Here the external load is limited to a linear combination of a cosine modulated, a sine modulated (both with the same frequency $\omega$) and a constant force,

$P(t) = c_C \cos\omega t + c_S \sin\omega t + F,$

but that's all that is needed for the present problem.

The particular integral being

$\xi(t) = S \cos\omega t + R \sin\omega t + D,$

substituting in the equation of motion and equating all the corresponding terms gives the undetermined coefficients in $\xi(t)$, then evaluation of the general integral and its time derivative for $t=0$ permits to find the constants in the homogeneous part of the integral.

The final step is to define the displacement and the velocity function, according to the constants we have determined, and to return these two function to the caller


In [3]:
def resp_elas(m,c,k, cC,cS,w, F, x0,v0):
    wn2 = k/m ; wn = sqrt(wn2) ; beta = w/wn
    z = c/(2*m*wn)
    wd = wn*sqrt(1-z*z)
    # xi(t) = R sin(w t) + S cos(w t) + D
    det = (1.-beta**2)**2+(2*beta*z)**2
    R = ((1-beta**2)*cS + (2*beta*z)*cC)/det/k
    S = ((1-beta**2)*cC - (2*beta*z)*cS)/det/k
    D = F/k
    A = x0-S-D
    B = (v0+z*wn*A-w*R)/wd
    
    def x(t):
        return exp(-z*wn*t)*(A*cos(wd*t)+B*sin(wd*t))+R*sin(w*t)+S*cos(w*t)+D
    
    def v(t):
        return (-z*wn*exp(-z*wn*t)*(A*cos(wd*t)+B*sin(wd*t))
                  +wd*exp(-z*wn*t)*(B*cos(wd*t)-A*sin(wd*t))
                  +w*(R*cos(w*t)-S*sin(w*t)))
    return x,v

Plastic response

In this case the equation of motion is

$m\ddot x + c \dot x = P(t),$

the homogeneous response is

$x(t)=A\exp(-\frac{c}{m}t)+B,$

and the particular integral, for a load described as in the previous case, is (slightly different...)

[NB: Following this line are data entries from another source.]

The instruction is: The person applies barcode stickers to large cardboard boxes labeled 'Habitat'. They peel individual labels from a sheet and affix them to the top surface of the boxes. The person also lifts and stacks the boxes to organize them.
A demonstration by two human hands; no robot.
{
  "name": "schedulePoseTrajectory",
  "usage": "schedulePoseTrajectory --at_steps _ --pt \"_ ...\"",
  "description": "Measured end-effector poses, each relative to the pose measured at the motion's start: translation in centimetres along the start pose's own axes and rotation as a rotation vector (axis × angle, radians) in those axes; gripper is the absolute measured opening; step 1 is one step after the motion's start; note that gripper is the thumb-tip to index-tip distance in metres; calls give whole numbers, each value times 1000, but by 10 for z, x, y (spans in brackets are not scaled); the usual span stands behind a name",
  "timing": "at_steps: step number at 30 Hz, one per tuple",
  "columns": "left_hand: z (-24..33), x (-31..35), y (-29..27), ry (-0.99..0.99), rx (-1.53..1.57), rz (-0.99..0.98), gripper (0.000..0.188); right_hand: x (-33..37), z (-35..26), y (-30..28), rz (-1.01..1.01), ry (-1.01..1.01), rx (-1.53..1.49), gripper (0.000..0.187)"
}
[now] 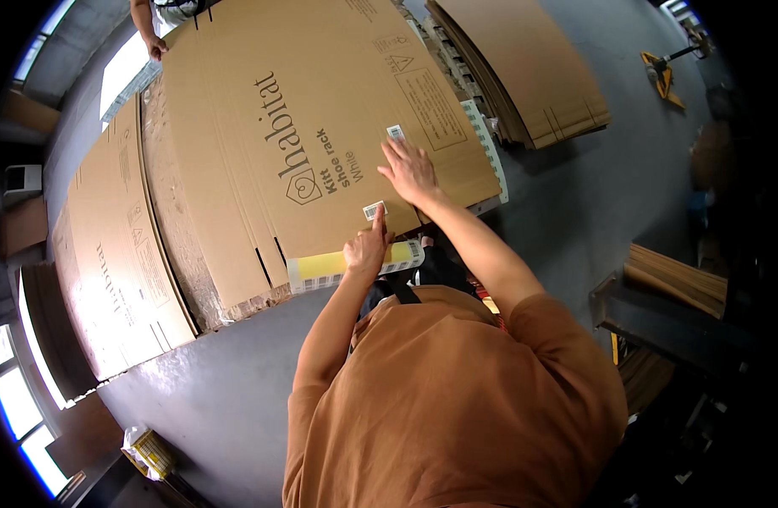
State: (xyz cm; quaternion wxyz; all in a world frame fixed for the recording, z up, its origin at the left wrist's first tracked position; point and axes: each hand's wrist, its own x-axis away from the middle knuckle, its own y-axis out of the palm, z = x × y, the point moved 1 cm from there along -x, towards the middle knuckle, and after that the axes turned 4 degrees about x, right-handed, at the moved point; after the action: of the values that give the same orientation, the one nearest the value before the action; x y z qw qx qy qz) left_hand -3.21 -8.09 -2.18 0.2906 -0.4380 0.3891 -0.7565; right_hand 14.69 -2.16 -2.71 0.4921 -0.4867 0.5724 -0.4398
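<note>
A large flat brown carton (237, 110) with dark print lies in front of me. My left hand (370, 250) is at its near edge, index finger stretched onto a small white barcode label (374, 211), the other fingers bent. Under that hand a sheet of labels with a yellow middle (317, 267) lies curled along the edge; I see no clear grip on it. My right hand (411, 175) rests open on the cardboard, fingers spread, with its fingertips at a second barcode label (396, 133). A pale green-and-white strip (488, 152) shows at the carton's right edge.
Another flat printed carton (122, 254) lies to the left, and a cardboard stack (533, 68) stands at the far right. A co-worker's hand (156, 46) touches the carton's far left corner. Beyond are a yellow pallet jack (660, 78) and more stacked cardboard (677, 275) at right.
</note>
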Motion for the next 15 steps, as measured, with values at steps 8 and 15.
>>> schedulePoseTrajectory --at_steps 8,15 --pt "-15 16 -12 81 203 3 59 -24 40 -1 -336 126 47 77" --pt "-28 30 -58 -83 442 397 36 35 17 -93 -838 -181 -979 53"
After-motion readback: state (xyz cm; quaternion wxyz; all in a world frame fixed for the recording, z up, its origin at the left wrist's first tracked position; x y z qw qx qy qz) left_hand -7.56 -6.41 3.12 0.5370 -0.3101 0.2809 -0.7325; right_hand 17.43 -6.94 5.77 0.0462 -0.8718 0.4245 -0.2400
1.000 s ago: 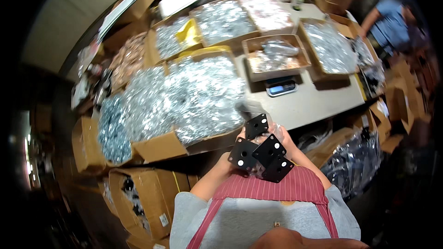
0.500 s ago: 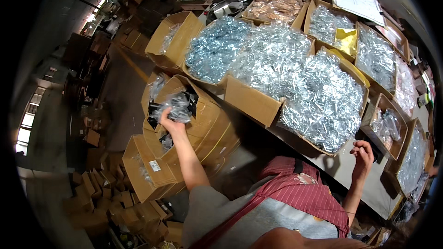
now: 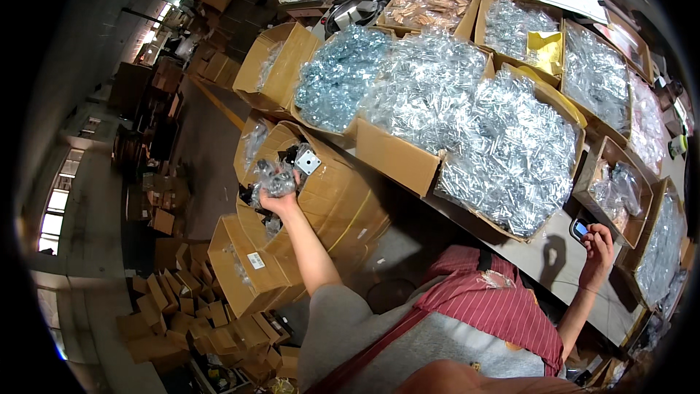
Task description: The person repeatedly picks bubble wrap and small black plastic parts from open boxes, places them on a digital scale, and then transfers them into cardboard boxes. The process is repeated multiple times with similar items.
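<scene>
My left hand (image 3: 281,201) reaches over an open cardboard carton (image 3: 337,191) and is closed on a clear plastic bag (image 3: 275,179) of hardware, whose exact kind I cannot make out. Just beyond the fingers, a pale square metal plate with holes (image 3: 309,163) shows among dark parts inside the carton. On the right, above the table edge, my right hand (image 3: 599,252) has its fingers curled against a small black device with a blue face (image 3: 580,228). It appears pinched at the fingertips, and the hand casts a shadow on the table.
Open boxes heaped with bagged silver metal parts (image 3: 510,157) and bluish ones (image 3: 339,76) cover the table (image 3: 529,257). Bagged copper-coloured parts (image 3: 430,1) lie behind. A smaller box (image 3: 614,193) stands near my right hand. Many cartons (image 3: 186,306) are piled on the floor at left.
My left hand has turned and lowered slightly with the plastic bag, and the square plate has come into view. My right hand has moved right, and the blue-faced device now shows at its fingertips.
</scene>
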Action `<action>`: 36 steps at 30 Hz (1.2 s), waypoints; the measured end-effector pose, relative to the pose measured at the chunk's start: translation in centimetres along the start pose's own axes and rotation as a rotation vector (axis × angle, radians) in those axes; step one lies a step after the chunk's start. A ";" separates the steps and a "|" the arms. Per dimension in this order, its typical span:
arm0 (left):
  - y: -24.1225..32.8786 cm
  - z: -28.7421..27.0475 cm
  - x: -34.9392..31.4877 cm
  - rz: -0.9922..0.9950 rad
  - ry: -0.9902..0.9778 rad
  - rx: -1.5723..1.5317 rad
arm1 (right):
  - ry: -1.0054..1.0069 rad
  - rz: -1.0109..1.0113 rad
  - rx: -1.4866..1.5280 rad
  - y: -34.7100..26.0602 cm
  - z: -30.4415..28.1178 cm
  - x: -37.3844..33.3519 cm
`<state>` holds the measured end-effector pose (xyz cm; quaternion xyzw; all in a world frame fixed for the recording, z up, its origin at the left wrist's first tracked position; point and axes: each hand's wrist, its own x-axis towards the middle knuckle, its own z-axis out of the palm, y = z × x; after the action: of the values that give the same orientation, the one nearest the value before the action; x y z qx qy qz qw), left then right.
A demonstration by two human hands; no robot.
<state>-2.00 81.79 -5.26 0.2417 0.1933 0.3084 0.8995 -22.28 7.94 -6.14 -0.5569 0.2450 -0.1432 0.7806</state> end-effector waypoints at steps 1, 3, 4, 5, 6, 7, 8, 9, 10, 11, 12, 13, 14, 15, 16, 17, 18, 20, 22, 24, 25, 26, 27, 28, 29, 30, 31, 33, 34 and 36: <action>0.0 0.4 0.1 0.046 -0.024 -0.026 | 0.001 0.007 0.008 0.0 -0.5 0.2; 0.6 0.9 -0.1 0.140 -0.072 -0.079 | -0.039 -0.010 0.013 -0.1 -1.4 0.4; 0.4 1.5 -0.8 0.090 -0.145 -0.109 | -0.045 -0.023 0.002 -0.4 -1.6 0.3; -0.2 2.5 -2.9 -0.007 -0.305 -0.121 | -0.044 -0.037 -0.010 -0.7 -1.7 0.1; -0.8 3.3 -4.3 -0.124 -0.394 -0.118 | -0.032 -0.040 -0.014 -1.0 -1.9 0.0; -1.8 4.9 -6.2 -0.241 -0.482 -0.112 | -0.031 -0.056 -0.002 -1.3 -2.0 -0.2; -3.4 6.3 -8.3 -0.324 -0.537 -0.148 | -0.028 -0.072 0.011 -1.6 -2.0 -0.5; -4.2 7.0 -9.8 -0.281 -0.547 0.023 | -0.038 -0.086 0.026 -2.0 -1.9 -0.6; -6.0 8.3 -12.1 -0.364 -0.617 0.081 | -0.027 -0.061 0.004 -2.6 -1.7 -0.9; -7.6 9.7 -14.5 -0.450 -0.691 0.139 | -0.039 -0.080 -0.032 -2.9 -1.1 -1.1; -9.4 11.7 -17.0 -0.534 -0.591 0.148 | -0.112 -0.102 -0.076 -3.3 -0.6 -1.2; -11.0 12.8 -19.0 -0.597 -0.675 0.155 | -0.186 -0.116 -0.125 -3.8 -0.1 -1.1; -12.8 13.9 -21.3 -0.634 -0.681 0.175 | -0.242 -0.097 -0.119 -4.4 0.9 -1.3; -14.8 15.4 -24.0 -0.693 -0.719 0.193 | -0.283 -0.078 -0.120 -5.3 1.9 -1.8; -16.9 17.1 -26.8 -0.749 -0.762 0.215 | -0.330 -0.069 -0.093 -6.0 2.6 -2.2; -18.8 18.3 -29.8 -0.784 -0.773 0.217 | -0.384 -0.060 -0.064 -6.7 3.2 -2.5; -20.9 18.2 -31.3 -0.846 -0.771 0.289 | -0.457 -0.094 -0.080 -7.2 3.8 -2.4; -24.9 18.2 -35.3 -0.749 -0.983 0.444 | -0.544 -0.194 -0.128 -8.3 3.6 -2.2; -28.2 16.5 -38.0 -0.479 -1.221 0.918 | -0.550 -0.338 -0.247 -9.4 2.8 -2.1; -31.5 14.0 -40.1 -0.382 -1.403 0.998 | -0.515 -0.493 -0.409 -10.4 2.1 -2.4; -32.3 13.3 -41.7 -0.555 -1.405 0.915 | -0.498 -0.566 -0.464 -10.7 1.6 -2.6; -33.1 12.6 -43.3 -0.727 -1.393 0.840 | -0.490 -0.609 -0.501 -10.2 0.9 -2.6; -33.5 11.8 -44.9 -0.844 -1.373 0.838 | -0.486 -0.650 -0.540 -9.6 0.3 -2.5; -33.9 11.1 -46.2 -0.957 -1.344 0.839 | -0.458 -0.601 -0.526 -9.0 0.0 -3.0; -33.7 12.3 -48.0 -1.074 -1.319 0.840 | -0.401 -0.616 -0.595 -7.7 -0.8 -2.9; -32.9 13.6 -49.7 -0.986 -1.502 0.898 | -0.336 -0.415 -0.495 -6.9 -1.7 -3.4; -31.0 16.7 -51.7 -0.875 -1.675 0.954 | -0.280 -0.220 -0.385 -6.3 -2.0 -4.0; -33.5 14.9 -52.6 -0.677 -1.800 0.872 | -0.156 0.047 -0.101 -4.9 -3.6 -4.6; -33.4 14.7 -52.9 -0.859 -1.699 0.820 | -0.090 0.127 0.112 -4.6 -3.9 -5.1; -33.5 14.4 -53.7 -1.131 -1.462 0.688 | -0.108 0.148 0.456 -4.9 -4.9 -6.0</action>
<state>-18.88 19.23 -1.52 0.4932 -0.2440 -0.4655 0.6932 -29.70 5.35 -1.50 -0.3538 0.2046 -0.1072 0.9063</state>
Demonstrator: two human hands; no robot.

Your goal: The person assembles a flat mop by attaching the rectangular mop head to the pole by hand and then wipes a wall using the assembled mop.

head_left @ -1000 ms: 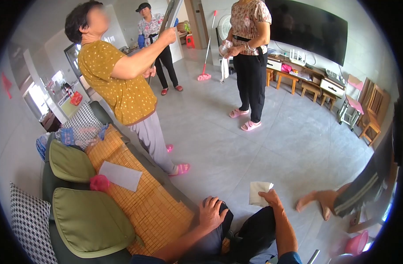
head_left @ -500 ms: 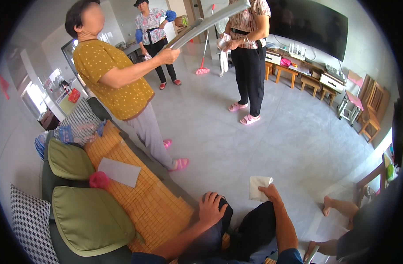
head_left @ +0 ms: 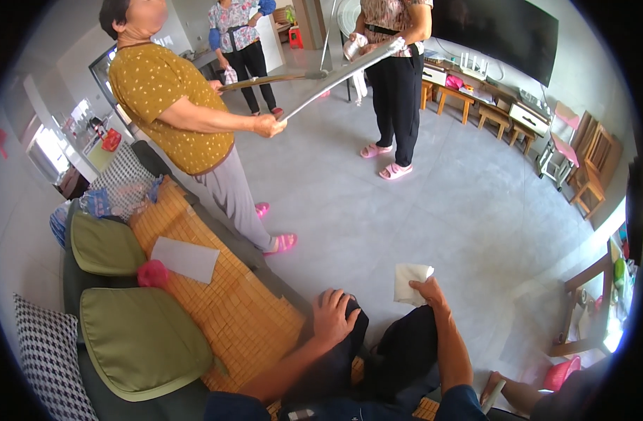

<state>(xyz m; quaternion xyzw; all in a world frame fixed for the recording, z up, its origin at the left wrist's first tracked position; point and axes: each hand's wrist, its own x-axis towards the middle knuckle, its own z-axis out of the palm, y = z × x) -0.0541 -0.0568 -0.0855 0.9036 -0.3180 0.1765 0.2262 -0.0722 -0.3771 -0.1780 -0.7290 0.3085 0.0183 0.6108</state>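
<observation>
My left hand [head_left: 333, 316] rests on my left knee with its fingers spread, holding nothing. In my right hand [head_left: 428, 288], above my right knee, is a folded white cloth [head_left: 409, 284], pinched at its right edge between thumb and fingers. The cloth hangs flat in front of the knee. Before me on the left, a person in a mustard top [head_left: 160, 91] holds a long, narrow grey thing [head_left: 342, 76] that reaches to the right; I cannot make out its kind.
A sofa with a bamboo mat [head_left: 251, 326], green cushions [head_left: 142, 344], a white sheet [head_left: 186, 259] and a pink bag [head_left: 153, 273] lies to my left. Two other people stand farther off, one with a cloth [head_left: 356, 52]. Wooden chairs [head_left: 595, 165] and a table [head_left: 588, 302] are right.
The person in mustard has lowered the grey thing, which now shows two long edges. At lower right, a seated person's leg has shifted and a pink basket shows. My hands keep their pose.
</observation>
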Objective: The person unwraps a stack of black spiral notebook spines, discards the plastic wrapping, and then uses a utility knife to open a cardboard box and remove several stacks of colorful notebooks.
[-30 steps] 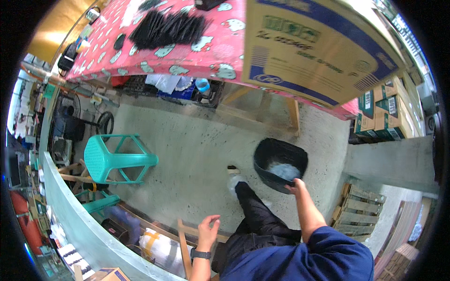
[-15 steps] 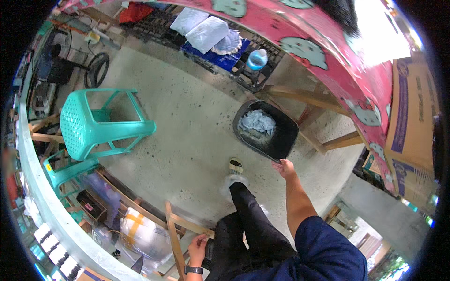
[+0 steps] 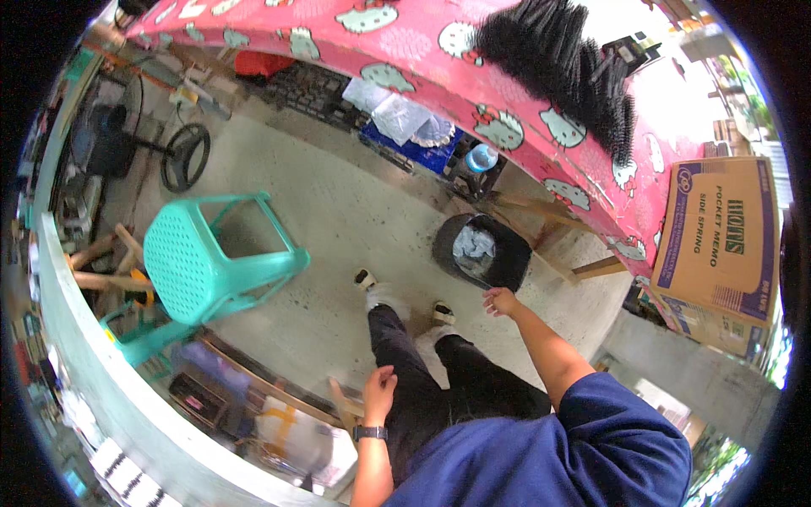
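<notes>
Speckled grey concrete floor spreads beneath me, bordered on my left by the pale curved edge of a counter. Just inside that edge stands a teal plastic stool with a perforated seat, a lower teal stool beside it, partly hidden; farther off, behind the taller one, is a black spoked ring on a stem. Nearer to me lies a white wrapped bundle crossed with yellow tape. My left hand, with a dark watch at the wrist, hangs over my black trousers, its fingers loosely curled and close together, pinching nothing that I can see. Beyond it my two shoes are planted apart on the concrete. Ahead and to the right, near the table's wooden legs, sits the black bin, crumpled pale grey-blue material inside it. My right hand is right by the bin's near rim, its fingers slightly spread and bent; I cannot tell whether they touch it. Above the bin runs the table in its pink cat-print cover, a blue bottle showing below its edge. Black bristly strips lie heaped on top, and a brown cardboard box with purple bands stands at the far right.
</notes>
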Available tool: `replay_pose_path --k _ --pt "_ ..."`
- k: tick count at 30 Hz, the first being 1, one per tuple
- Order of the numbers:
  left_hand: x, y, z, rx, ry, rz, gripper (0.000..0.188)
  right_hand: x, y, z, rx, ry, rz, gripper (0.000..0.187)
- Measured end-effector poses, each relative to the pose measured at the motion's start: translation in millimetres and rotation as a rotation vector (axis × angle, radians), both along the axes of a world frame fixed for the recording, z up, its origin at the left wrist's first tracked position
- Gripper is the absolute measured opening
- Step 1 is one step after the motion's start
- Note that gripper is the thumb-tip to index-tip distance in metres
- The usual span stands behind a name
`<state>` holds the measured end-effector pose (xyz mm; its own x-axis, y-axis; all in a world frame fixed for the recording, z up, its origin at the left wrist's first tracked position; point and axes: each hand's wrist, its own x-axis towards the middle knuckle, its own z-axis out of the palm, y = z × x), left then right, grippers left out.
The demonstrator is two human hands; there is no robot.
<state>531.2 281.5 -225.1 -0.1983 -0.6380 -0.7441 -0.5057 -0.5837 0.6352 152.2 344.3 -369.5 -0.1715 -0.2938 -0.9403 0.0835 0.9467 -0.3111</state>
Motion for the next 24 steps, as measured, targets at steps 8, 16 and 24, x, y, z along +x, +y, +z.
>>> replay_pose_path --k 8,16,24 --pt "-107.1 -331.4 103.0 -1.101 0.230 -0.412 0.023 111.4 81.4 -44.1 0.099 0.275 0.513 0.037" --pt "-291.9 -441.4 117.6 -1.736 -0.118 -0.913 0.060 184.2 28.5 0.0 0.141 0.460 -0.210 0.062" --pt "-305.4 -445.9 125.8 -1.594 -0.032 -1.046 0.062 232.0 36.7 -6.9 0.356 0.732 -0.189 0.051"
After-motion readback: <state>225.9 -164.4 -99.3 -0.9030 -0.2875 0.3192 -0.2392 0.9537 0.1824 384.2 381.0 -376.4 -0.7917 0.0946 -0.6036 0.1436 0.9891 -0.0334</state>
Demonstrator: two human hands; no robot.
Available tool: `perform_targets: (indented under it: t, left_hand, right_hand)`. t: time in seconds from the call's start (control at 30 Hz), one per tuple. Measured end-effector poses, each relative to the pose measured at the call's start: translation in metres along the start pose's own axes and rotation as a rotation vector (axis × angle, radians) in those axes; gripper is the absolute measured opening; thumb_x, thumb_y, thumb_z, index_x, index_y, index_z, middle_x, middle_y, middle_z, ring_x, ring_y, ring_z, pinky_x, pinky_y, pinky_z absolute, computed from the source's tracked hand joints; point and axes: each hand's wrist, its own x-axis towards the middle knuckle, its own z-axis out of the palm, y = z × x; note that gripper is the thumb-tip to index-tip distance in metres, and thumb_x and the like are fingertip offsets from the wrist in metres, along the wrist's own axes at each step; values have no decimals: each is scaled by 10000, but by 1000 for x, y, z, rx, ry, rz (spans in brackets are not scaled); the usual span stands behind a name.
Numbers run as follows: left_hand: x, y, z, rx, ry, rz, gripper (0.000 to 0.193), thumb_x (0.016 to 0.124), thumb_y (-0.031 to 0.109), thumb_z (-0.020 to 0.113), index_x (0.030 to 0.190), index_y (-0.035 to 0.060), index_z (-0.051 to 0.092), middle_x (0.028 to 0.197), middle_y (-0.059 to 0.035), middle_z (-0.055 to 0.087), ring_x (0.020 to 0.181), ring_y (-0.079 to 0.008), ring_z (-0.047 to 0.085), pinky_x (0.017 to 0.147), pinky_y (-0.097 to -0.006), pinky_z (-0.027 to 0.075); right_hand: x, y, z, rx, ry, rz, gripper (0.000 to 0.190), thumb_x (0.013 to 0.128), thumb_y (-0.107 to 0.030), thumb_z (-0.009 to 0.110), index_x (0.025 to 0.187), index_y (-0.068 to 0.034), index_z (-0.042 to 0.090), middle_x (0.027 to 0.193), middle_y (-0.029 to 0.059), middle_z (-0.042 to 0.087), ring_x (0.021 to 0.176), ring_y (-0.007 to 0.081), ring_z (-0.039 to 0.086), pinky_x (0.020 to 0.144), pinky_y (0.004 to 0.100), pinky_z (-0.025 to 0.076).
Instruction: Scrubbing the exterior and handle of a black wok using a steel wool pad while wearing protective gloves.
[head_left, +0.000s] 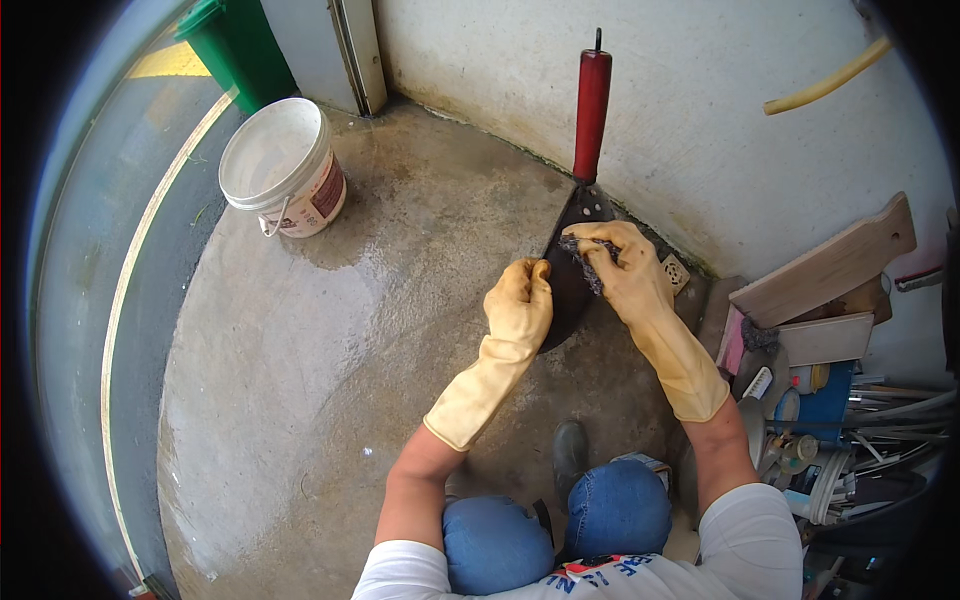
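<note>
A dark metal pan with a red handle is held upright over the concrete floor, its handle pointing towards the wall. My left hand, in a cream rubber glove, grips the pan's left rim. In my gloved right hand is a grey steel-wool scouring pad, against or just over the pan's upper right part. The pan's far right edge is partly hidden behind the right hand.
A white plastic bucket stands on wet concrete at upper left, near a green bin. A yellow hose juts from the wall. Wooden boards, a scrub brush, another scouring pad and assorted containers lie at right.
</note>
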Motion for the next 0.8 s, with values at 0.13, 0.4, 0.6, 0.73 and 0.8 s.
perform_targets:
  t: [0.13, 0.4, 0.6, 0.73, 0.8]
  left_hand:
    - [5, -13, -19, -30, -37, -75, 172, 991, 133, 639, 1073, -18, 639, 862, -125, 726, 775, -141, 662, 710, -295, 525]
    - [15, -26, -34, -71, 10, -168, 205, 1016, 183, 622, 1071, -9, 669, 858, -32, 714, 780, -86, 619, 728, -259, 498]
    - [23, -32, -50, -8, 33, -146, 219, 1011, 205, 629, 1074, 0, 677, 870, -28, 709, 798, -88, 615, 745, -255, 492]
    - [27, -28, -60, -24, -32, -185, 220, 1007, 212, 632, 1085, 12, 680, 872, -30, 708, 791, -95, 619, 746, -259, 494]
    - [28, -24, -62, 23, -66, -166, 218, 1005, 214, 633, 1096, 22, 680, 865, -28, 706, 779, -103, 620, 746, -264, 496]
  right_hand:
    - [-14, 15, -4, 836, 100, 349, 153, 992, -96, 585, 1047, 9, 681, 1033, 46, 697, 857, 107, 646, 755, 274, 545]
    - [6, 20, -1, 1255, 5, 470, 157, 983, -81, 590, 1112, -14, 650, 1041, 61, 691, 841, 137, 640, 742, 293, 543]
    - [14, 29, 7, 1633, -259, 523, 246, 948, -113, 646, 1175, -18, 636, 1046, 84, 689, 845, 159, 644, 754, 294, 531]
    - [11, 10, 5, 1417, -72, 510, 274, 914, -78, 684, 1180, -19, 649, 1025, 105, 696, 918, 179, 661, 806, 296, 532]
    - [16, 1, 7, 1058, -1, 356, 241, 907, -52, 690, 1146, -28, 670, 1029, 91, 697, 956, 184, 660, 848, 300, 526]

$\xi(t) = S \cos\omega t + R \sin\omega t + Dt.$

Having computed $R, S,$ and $D$ from substituting $\xi$ in the equation of motion, $A$ and $B$ by imposing the initial conditions,we can define the displacement and velocity functions and, finally, return these two functions to the caller.


In [4]:
def resp_yield(m,c, cC,cS,w, F, x0,v0):
    # csi(t) = R sin(w t) + S cos(w t) + Q t
    Q = F/c
    det = w**2*(c**2+w**2*m**2)
    R = (+w*c*cC-w*w*m*cS)/det
    S = (-w*c*cS-w*w*m*cC)/det
    # x(t) = A exp(-c t/m) + B + R sin(w t) + S cos(w t) + Q t
    # v(t) = - c A/m exp(-c t/m) + w R cos(w t) - w S sin(w t) + Q
    #
    # v(0) = -c A / m + w R + Q = v0
    A = m*(w*R + Q - v0)/c
    # x(0) = A + B + S = x0
    B = x0 - A - S
    
    def x(t):
        return A*exp(-c*t/m)+B+R*sin(w*t)+S*cos(w*t)+Q*t
    def v(t):
        return -c*A*exp(-c*t/m)/m+w*R*cos(w*t)-w*S*sin(w*t)+Q
    
    return x,v

An utility function

We need to find when

  1. the spring yields
  2. the velocity is zero

to individuate the three ranges of different behaviour

  1. elastic
  2. plastic
  3. elastic, with permanent deformation.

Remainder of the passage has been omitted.